(To do)
Within the listing below, filter for "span" and copy every matching line.

(Dataset excerpt)
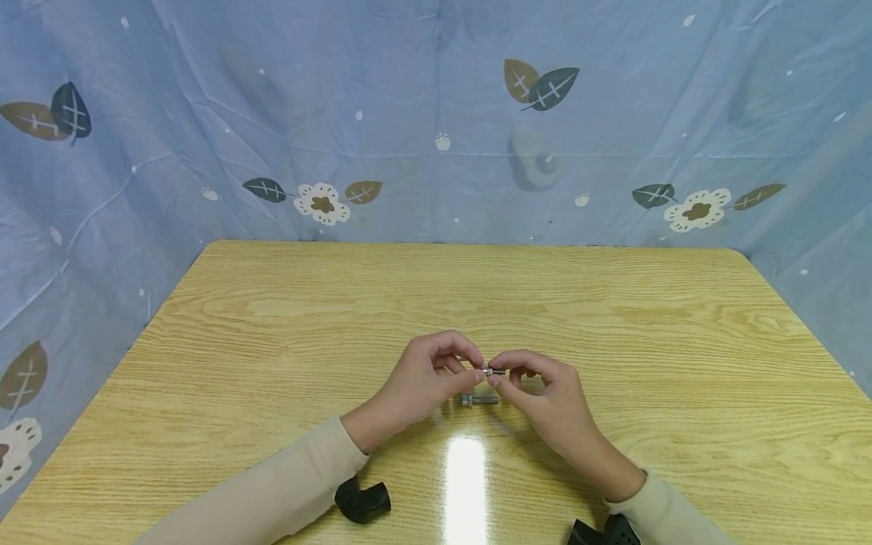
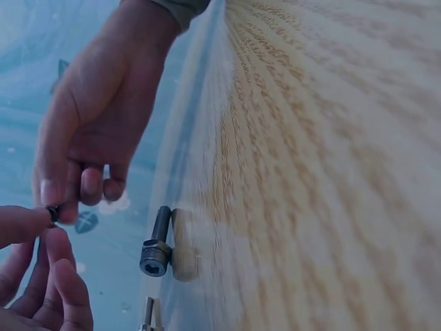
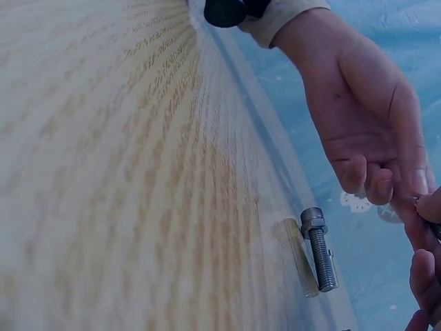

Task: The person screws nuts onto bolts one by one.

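Observation:
Above the table, my left hand [image 1: 424,378] and right hand [image 1: 560,393] meet at a small metal bolt [image 1: 498,372]. The left thumb and forefinger pinch its left end. Around its collar, which looks like a nut, the right thumb and forefinger pinch. Fingertips hide much of this bolt; in the left wrist view only a dark bit [image 2: 53,213] shows between them. Just below the hands a larger socket-head bolt [image 1: 480,400] lies on its side, a nut [image 3: 314,225] up against its head. Another thin bolt [image 2: 147,316] lies beyond it in the left wrist view, partly cut off.
The wood-grain table [image 1: 306,318] has a bright light reflection [image 1: 466,484] near its front. Black curved wrist mounts [image 1: 363,501] sit by both sleeves. A blue patterned cloth [image 1: 436,91] hangs behind the table and down both sides.

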`<state>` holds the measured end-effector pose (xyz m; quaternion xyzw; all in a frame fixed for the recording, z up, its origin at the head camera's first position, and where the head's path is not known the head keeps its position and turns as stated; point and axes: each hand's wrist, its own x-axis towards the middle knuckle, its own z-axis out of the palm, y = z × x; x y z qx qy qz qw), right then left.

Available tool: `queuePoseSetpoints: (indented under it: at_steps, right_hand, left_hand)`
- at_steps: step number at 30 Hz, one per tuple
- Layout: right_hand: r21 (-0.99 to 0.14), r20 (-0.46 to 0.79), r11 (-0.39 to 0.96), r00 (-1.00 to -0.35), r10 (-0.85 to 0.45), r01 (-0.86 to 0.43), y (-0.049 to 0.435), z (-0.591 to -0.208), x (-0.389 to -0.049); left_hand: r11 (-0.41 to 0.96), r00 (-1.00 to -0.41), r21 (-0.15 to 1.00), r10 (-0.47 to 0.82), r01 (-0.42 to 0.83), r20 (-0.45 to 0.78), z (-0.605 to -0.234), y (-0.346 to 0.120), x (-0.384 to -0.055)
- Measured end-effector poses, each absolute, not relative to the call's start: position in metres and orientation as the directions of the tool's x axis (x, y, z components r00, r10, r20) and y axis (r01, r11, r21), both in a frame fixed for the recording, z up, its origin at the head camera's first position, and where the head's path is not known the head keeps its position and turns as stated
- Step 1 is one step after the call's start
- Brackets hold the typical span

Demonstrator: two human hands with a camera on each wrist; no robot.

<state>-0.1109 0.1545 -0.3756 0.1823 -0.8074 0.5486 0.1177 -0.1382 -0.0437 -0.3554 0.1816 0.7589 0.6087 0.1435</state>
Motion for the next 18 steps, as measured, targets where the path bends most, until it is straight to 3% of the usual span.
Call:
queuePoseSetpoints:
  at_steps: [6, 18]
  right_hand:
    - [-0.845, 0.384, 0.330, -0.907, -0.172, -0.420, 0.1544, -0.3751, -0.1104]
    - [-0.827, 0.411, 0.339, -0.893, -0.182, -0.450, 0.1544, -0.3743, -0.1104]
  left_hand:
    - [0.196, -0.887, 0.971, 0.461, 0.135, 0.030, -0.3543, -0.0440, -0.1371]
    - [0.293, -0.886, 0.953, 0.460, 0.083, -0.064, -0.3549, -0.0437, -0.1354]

(Problem solution)
- Brackets hold the typical span
Motion for the next 18 steps, as measured, targets where the path bends most, until it is straight to 3% of the usual span.

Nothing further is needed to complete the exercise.